Voilà ce que pensait Job, bien plus infortuné que moi; Job, au comble du malheur. Sa confiance ne fut point trompée; il retrouva des avantages plus précieux que ceux qu'il avait pleurés.

Elle est sublime sa confiance, car il ne fut pas éclairé par
le Soleil de justice; il ne faisait que pressentir; il ne voyait qu'à travers un voile cette éternité qui renferme de si riches compensations; il disait néanmoins: Je sais que mon Rédempteur est vivant.... je le verrai de mes yeux(Job XIX, 25, 26.). Soutenu par cette pensée, il baisait la main qui l'avait frappé.

Et nous, mes Frères, enseignés par le Fils de Dieu lui-même; nous auxquels il a dévoilé les desseins du Très-Haut, les mystères de l'adversité,les merveilles du royaume des Cieux; nous qui savons que le Seigneur afflige ceux qu'il aime, et qu'il se sert du feu de la tribulation pour épurer les âmes, et les porter plus brillantes et plus belles à plus de gloire et de félicité; nous, Chrétiens, nous à qui notre auguste Chef, le Prince de l'éternité, a daigné frayer la route et dire cette fortifiante parole:
Si vous souffrez avec moi, vous régnerez avec moi (2 Timoth., II, 12.); nous qui voyons ce Maître adorable assis dans les Cieux, où il nous attend,d'où il nous appelle, nous aurions moins de calme et de foi que Job!

O vous qui pleurez! quel que soit le sujet de vos peines, essuyez vos larmes, cessez vos plaintes, ne faites plus entendre les accens de la tristesse, mais ceux de l'espérance, d'une espérance divine,
d'une espérance qui ne confond point (Rom., V, 5)

Est-ce l'indigence qui vous abat?
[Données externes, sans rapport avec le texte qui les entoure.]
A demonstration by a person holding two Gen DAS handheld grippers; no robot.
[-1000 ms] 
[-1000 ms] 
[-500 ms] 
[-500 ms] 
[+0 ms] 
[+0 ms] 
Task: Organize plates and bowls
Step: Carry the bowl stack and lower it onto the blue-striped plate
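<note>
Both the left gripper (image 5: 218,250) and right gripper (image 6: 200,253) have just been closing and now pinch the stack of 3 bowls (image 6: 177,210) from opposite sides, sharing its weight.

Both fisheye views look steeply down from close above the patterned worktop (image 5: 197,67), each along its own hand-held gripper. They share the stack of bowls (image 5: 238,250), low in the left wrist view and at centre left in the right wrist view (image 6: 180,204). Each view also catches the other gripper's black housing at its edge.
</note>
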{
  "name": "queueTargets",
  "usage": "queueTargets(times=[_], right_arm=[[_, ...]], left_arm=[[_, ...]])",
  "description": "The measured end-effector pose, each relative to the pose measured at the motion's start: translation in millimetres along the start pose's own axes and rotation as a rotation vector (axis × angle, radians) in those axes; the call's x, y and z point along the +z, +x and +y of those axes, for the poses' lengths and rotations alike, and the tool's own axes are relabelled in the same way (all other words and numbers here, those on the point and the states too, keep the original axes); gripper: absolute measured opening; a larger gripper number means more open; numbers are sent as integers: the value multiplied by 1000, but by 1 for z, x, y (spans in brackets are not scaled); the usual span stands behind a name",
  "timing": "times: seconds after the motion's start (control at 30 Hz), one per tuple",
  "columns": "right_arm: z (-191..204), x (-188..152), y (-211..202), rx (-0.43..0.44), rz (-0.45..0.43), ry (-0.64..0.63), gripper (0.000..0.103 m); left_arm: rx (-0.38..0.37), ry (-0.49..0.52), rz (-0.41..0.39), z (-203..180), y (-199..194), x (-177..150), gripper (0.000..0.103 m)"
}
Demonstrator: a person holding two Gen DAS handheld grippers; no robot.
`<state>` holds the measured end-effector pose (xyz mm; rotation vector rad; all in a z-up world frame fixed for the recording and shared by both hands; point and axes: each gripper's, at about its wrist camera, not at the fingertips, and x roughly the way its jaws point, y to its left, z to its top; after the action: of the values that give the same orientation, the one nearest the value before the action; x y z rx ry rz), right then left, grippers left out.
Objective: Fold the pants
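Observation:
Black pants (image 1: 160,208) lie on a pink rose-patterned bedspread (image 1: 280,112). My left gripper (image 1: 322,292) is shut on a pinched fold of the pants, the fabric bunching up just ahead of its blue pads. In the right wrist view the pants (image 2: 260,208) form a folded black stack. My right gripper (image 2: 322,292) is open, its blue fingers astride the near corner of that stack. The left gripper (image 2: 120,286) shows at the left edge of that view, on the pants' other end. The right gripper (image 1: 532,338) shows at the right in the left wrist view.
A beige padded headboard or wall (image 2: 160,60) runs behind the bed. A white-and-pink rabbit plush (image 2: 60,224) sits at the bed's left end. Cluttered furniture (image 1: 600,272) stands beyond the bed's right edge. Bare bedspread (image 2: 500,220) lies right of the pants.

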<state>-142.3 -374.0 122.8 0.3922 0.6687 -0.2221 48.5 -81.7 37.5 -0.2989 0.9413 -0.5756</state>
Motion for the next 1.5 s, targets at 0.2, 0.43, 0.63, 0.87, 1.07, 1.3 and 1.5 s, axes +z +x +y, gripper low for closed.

Le Maître du monde vous dit par ma voix:
Je ne vous laisserai point (Hébr., 13, 5.). Celui qui nourrit les oiseaux de l'air, ne prendra-t-il pas soin de vous (Matth., VI, 26.)? Et ne savez-vous pas que si Lazare est fidèle et soumis, les Anges le porteront dans le sein d'Abraham (Luc, XVI, 22.)? Est-ce la maladie, les infirmités? Le Tout-Puissant ne peut-il pas vous rendre votre vigueur première? Après tout, dans peu de temps, au lieu de ce corps douloureux et fragile où votre âme habite comme dans une tente, vous retrouverez un corps glorieux, immortel, incorruptible, qui ne connaîtra point les souffrances et la misère dont le premier fut tourmenté.
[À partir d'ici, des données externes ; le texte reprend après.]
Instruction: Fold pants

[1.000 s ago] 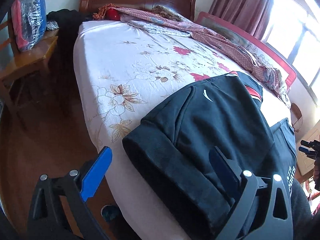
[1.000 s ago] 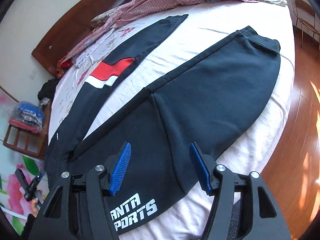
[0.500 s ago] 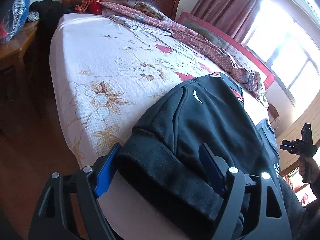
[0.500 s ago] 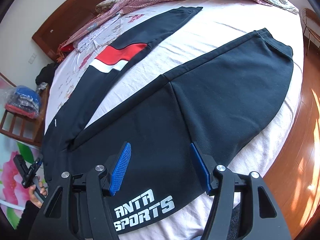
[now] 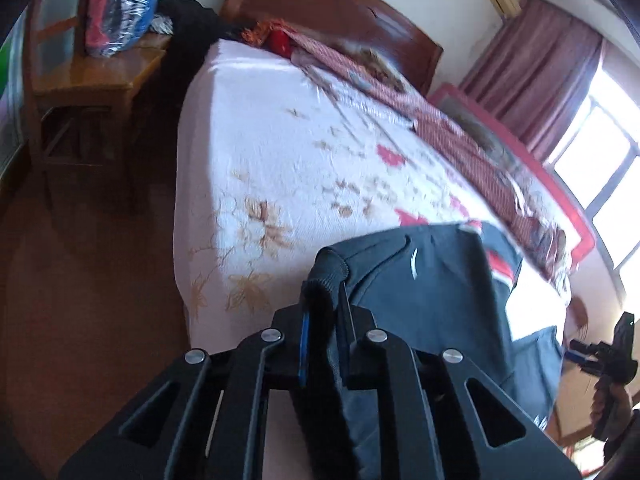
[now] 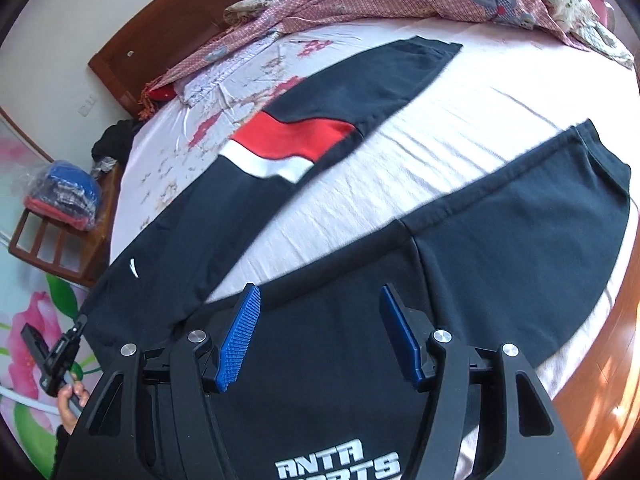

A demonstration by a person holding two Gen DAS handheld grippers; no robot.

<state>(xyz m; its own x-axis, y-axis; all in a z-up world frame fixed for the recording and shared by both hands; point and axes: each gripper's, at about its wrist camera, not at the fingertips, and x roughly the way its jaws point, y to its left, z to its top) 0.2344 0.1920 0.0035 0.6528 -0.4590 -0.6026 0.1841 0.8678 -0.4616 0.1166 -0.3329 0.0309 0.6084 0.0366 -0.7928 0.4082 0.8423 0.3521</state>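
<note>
My left claw [image 5: 324, 344] is clenched on the ribbed waistband [image 5: 320, 300] of the pants [image 6: 320, 380], the dark fabric pinched between the two fingers and bunched up above the edge of the bed [image 5: 280, 152]. My right claw [image 6: 320, 340] is released, blue pads [image 6: 238, 344] spread wide and hovering over the seat of the pants, just above the white "ANTA SPORTS" lettering [image 6: 338, 462]. Whether those pads touch the cloth, I cannot tell.

Beyond the claws, the pants lie spread on the white floral bedsheet, legs splayed apart in a V. The leg on the left of the right wrist view carries a red and white band [image 6: 288, 148] across it and a small white logo [image 6: 134, 268] nearer the waist; the other leg [image 6: 540, 232] runs out toward the bed's right edge, plain dark.

Farther on, a pink checked blanket [image 6: 400, 4] lies rumpled along the far side of the bed. Behind it, the wooden headboard [image 5: 340, 12]. Off to the side, a wooden chair [image 5: 92, 80] holds a plastic-wrapped bundle [image 5: 120, 4], and curtains [image 5: 532, 60] hang by the bright window.
</note>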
Pleurez-vous un objet trop aimé? Eh! ne le voyez-vous pas au sein de la gloire, à côté de Jésus? La seule peine qu'il éprouve vient du trouble auquel vous vous abandonnez. Dans quelques jours il vous sera rendu; vous serez réunis. Quoi! une séparation d'un moment, voilà ce qui trouble votre âme, bouleverse votre imagination! voilà ce qui l'emporte sur les promesses de votre Dieu, sur ses bienfaits passés et ses bienfaits à venir, sur les plus sûrs garans de sa tendresse, sur les témoignages inouïs de son amour, sur la rédemption et l'éternité!
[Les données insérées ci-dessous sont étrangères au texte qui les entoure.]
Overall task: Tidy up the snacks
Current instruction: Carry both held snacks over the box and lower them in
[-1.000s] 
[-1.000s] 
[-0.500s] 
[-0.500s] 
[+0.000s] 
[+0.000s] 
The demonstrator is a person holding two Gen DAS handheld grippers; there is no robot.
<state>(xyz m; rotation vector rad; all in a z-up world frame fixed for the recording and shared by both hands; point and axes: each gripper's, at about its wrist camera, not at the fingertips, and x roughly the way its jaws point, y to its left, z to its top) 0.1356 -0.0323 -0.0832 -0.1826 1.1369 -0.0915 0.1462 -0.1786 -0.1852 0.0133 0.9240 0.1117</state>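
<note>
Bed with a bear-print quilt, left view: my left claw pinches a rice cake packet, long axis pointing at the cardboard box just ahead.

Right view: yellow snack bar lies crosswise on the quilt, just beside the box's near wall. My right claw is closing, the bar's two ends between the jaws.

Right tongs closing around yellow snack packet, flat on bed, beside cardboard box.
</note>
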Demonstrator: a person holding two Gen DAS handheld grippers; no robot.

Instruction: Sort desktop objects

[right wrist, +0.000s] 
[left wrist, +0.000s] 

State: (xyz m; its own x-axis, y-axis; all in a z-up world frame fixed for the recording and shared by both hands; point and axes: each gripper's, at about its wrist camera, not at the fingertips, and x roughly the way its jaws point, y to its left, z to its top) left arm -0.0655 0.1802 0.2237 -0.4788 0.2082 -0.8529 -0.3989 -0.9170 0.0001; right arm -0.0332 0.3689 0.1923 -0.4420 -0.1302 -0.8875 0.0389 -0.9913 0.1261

O Dieu! pardonne à tes faibles créatures; pardonne à tes tristes enfants.  O Père des hommes! mets toi-même dans notre âme les sentimens que tu veux de nous. Donne-nous de penser sans cesse que tout vient de toi: cette pensée pour nous la source de la force et de la paix. Donne-nous d'adorer tes décrets et de te bénir dans toutes les situations de la vie.
Heureux désormais si nous savons t'offrir l'hymne de la reconnaissance, de la confiance, de L'amour! Heureux si, dans les situations les plus pénibles à la chair, nous savons dire avec le même coeur que Job:
L'Éternel l'avait donné, L'Éternel l'a ôté; que le nom de l'Éternel soit Béni! Amen.